Apr 25, 2014 at 3:36 PM Post #947 of 149,046
I think it's almost a miracle that Jason can foster a rational, calm discussion on the pros and cons of DSD. Well done. The Middle East might be next. :)
 
The thing that boggles my mind about the SR-71 and its predecessor the A-12 is that it was done in the 50s with no computer-aided design of anything.
 
Apr 25, 2014 at 3:44 PM Post #948 of 149,046
DSD as format seems pretty straight forward to me with pros and cons?
 
Apr 25, 2014 at 4:48 PM Post #950 of 149,046
Originally Posted by AndreYew /img/forum/go_quote.gif
 
The thing that boggles my mind about the SR-71 and its predecessor the A-12 is that it was done in the 50s with no computer-aided design of anything.

The SR-71 is a statement of how good design was in the 1960s. The most beautiful (and valued) cars today are from the 1960s when they had the best designs and innovation: 1967 Alfa Romeo Tipo 33 Stradale which was like an SR-71 for the road in terms of design: 
 
67ar_tipo33_stradale_5.jpg

 
True 6-speed transmission, 0-60 in 5.5 seconds, Fuel Injected, 2L V8, Disc breaks all around, etc... "In 1968 it was the fastest commercially available car in the standing kilometer with time of 24.0 seconds measured by German Auto, Motor und Sport magazine.[2] Similar performance cars on that time were all using twice the Stradale`s cylinder capacity, the Lamborghini MiuraFerrari Daytona and Maserati Ghibli.[2]"
 
Anyway, my point is that you had the Ferrari 250GTO, The Maserati Ghibli, the Toyota 2000GT, The Detamaso Vallelunga, the list goes on and on in the 1960s, beautiful, sexy rounded cars, and suddenly the oil crisis, and the 1970s and 80s produced some of the boxiest and ugliest looking cars. It wasn't until the very late 80s, early 90s that cars started looking sexy again. For the most part the 70s-80s symbolized cars with horrible design, ugly chrome or rubber/fiberglass bumpers that contrasted with the baby diarhea color scheme on the inside and out, the disgusting faux wood paneling inside and out, etc... Even cars like the Ferrari 412 looks like the "Volvo" of Ferrari's...
 
Not sure where I was getting at with all this, except to say that the reason that the SR-71 looks so good is because it was built in the 1960s and everything was extreme back then, until the oil crisis killed all that off and peoples designs became wacky.
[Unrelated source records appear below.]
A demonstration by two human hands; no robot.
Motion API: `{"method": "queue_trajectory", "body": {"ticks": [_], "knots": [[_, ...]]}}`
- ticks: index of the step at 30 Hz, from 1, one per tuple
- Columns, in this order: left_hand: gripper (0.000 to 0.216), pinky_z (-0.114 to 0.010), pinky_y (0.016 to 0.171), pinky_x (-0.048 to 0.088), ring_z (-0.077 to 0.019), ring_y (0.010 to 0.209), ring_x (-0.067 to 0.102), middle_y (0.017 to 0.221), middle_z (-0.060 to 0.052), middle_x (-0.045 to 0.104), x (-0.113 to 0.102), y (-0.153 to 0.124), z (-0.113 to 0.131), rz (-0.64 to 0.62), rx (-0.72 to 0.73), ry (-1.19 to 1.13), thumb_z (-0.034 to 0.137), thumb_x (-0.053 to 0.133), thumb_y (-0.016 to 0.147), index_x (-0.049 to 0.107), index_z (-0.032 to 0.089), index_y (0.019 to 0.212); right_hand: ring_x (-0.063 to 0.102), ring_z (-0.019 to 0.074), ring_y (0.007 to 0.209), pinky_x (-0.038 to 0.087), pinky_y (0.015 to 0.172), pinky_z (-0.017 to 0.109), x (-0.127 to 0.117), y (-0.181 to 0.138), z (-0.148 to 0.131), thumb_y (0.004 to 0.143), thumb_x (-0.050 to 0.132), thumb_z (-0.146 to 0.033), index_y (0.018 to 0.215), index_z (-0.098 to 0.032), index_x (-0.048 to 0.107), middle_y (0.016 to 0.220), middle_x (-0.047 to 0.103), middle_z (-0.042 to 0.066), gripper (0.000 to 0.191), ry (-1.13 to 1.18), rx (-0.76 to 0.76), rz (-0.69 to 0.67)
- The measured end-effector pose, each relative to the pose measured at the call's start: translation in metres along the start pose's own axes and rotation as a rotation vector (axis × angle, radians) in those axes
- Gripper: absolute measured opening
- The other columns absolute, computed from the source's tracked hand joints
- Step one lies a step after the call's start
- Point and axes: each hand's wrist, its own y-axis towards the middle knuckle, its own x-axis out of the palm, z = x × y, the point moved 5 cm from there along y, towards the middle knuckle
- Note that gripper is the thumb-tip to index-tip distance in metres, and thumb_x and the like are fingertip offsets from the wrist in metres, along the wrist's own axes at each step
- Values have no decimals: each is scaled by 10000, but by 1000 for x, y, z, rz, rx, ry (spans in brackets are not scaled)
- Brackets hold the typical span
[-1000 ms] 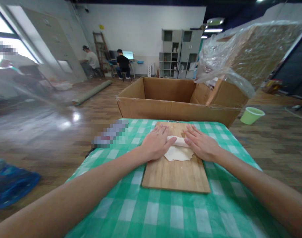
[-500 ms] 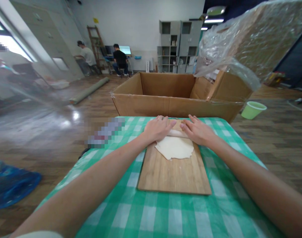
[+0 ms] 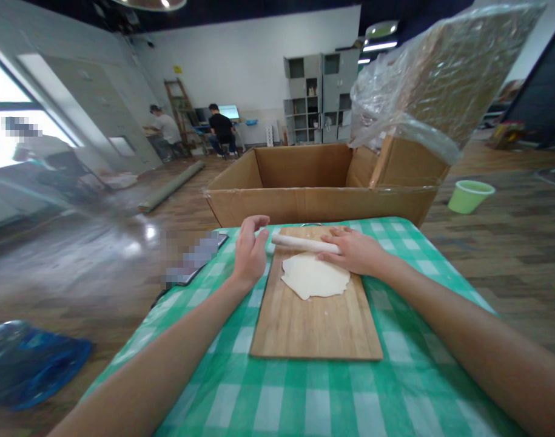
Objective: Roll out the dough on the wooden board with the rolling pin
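A flat round sheet of white dough (image 3: 315,276) lies on a wooden cutting board (image 3: 316,315) on the green checked tablecloth (image 3: 277,394). A pale wooden rolling pin (image 3: 299,243) rests at the far edge of the dough. My right hand (image 3: 354,250) lies on the pin's right end, fingers curled over it. My left hand (image 3: 250,252) is lifted just left of the pin's free end, fingers apart and slightly bent, holding nothing.
A large open cardboard box (image 3: 322,182) stands right behind the table, with crinkled clear plastic (image 3: 441,79) over its right flap. A dark phone (image 3: 199,261) lies left of the board. A green bucket (image 3: 469,195) sits on the floor at right. Two people sit far back.
The pin rolled away from me to the far edge, leaving the dough flat. My left hand came off the pin and moved left; my right hand stays on it.
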Motion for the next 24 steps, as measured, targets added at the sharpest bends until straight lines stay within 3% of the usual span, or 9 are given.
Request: {"method": "queue_trajectory", "body": {"ticks": [3,6,8,10,12,15,18,21,24], "knots": [[270,-380,980,528,-230,1053,674,1083,-77,714,-2,0,-7,-33,-109,-46,257,459,915,621,182,1118,688,321,1152,495,915,366,0,1,10,1025,458,-683,1377,-247,696,1312,735,126,608,44,140,33],[234,-384,925,520,-232,968,675,998,-65,734,13,-4,3,-285,-91,56,288,508,904,669,186,1039,728,301,983,470,776,335,-1,1,21,1023,493,-639,1347,-233,711,1124,800,114,563,101,239,40],[259,-388,901,513,-241,958,673,1015,-75,741,23,-12,14,-461,-37,134,349,556,914,690,184,1063,724,278,865,426,692,320,-6,0,31,1021,517,-601,1186,-203,772,994,808,116,501,121,295,46],[336,-390,882,509,-259,984,672,1066,-94,740,30,-20,24,-583,1,182,447,612,913,693,182,1103,700,251,774,378,634,316,-15,-2,43,1017,537,-567,992,-176,780,901,794,123,461,116,357,83],[429,-382,843,510,-279,996,676,1095,-105,740,34,-26,30,-658,-20,214,543,680,870,696,188,1112,675,229,727,346,611,314,-26,-4,54,1012,558,-518,915,-177,748,866,779,118,403,98,390,130],[490,-346,721,495,-290,924,692,1031,-98,757,34,-30,33,-713,-137,242,602,769,774,711,205,1055,663,223,735,339,617,309,-42,-7,62,996,579,-451,920,-186,718,880,766,108,309,56,387,151],[408,-319,644,460,-285,842,700,923,-84,768,33,-30,37,-770,-190,238,589,782,752,735,212,903,658,222,742,347,618,301,-54,-11,65,1014,536,-497,898,-195,692,859,749,99,359,66,396,147],[307,-307,647,457,-268,836,711,914,-61,777,34,-31,44,-810,-133,155,512,745,805,762,219,893,650,210,712,355,603,297,-67,-16,64,1037,481,-557,865,-208,657,813,734,78,427,120,385,189],[221,-320,747,489,-265,933,719,1008,-45,787,36,-28,52,-746,-26,74,373,702,849,770,229,1001,639,179,601,373,562,283,-75,-26,67,1042,481,-553,867,-213,625,743,720,45,408,207,427,192]]}}
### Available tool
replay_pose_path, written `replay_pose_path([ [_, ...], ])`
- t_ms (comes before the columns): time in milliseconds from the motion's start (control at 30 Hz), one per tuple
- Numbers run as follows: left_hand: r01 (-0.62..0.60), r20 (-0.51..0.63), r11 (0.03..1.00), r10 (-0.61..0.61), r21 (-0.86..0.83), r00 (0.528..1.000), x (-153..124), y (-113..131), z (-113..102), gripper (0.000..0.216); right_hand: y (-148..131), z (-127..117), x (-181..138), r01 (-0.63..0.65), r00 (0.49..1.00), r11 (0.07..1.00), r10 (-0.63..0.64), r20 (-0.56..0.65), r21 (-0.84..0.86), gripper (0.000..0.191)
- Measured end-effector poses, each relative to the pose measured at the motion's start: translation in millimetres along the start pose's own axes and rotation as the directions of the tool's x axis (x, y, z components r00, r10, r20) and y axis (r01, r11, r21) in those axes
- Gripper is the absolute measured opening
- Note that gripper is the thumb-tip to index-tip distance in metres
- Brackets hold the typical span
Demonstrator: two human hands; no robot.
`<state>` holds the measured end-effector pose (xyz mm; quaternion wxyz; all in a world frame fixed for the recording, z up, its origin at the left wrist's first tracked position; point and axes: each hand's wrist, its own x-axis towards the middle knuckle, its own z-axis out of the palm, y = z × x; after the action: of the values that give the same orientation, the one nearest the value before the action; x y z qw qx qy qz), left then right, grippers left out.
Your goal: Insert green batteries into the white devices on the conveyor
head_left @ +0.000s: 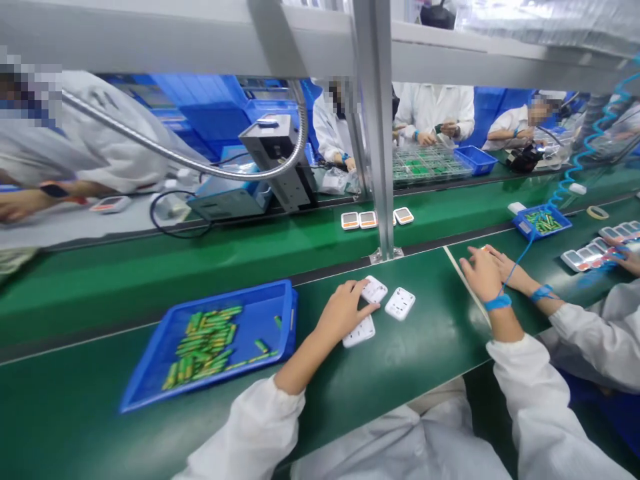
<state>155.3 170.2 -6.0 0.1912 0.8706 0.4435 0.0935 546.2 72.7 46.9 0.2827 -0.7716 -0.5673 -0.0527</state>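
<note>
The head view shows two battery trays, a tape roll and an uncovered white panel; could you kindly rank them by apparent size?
1. Near battery tray
2. Far battery tray
3. Uncovered white panel
4. Tape roll

No lettering (nor any number) is legible.

White sleeves [250,423] gather at the cuffs [293,395], with a blue right wristband [498,302].
</note>
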Motion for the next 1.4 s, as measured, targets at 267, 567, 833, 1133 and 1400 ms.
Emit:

There are exceptions of course, like ADS tower speakers such as the L1290s with their minimalist design, and even some of the Theta and Sumo stuff that was advanced for its time :wink: and of course now with the futuristic looking Schiit stuff...
 
Apr 25, 2014 at 4:58 PM Post #951 of 149,046
Yes, those are definitely gorgeous cars, but I was thinking more about the technical design of the plane. The book Skunkworks by Ben Rich has a great story about how the jet engines' inlets were designed on paper with calculation done by hand, and those inlets are crucial to the performance of the plane.
 
Apr 26, 2014 at 1:12 PM Post #955 of 149,046
Thought I'd have a bit of time with this, but ended up reading all of it immediately. Can't wait for more chapters. Also can't wait to pick up a Magni + Modi.

Oh hi, I'm new here.

Welcome to the fold :) also good choice on the amp/DAC :)
 
Apr 28, 2014 at 9:34 AM Post #957 of 149,046
No Schit at Axpona?:mad:
There was Schiit at AXPONA...just not the company (I saw a Bifrost, Lyr, Gungnir, and Mjolnir).

I was a little dissapointed at how litte there was to EGX, but it explains why Schiit wouldn't show up. At least three and a half floors of loudpseakers, and about eight booths for headphone and headphone gear. I'm glad I went, and I still got a lot out of EGX, but I think I need to make it out to a proper headphone Expo.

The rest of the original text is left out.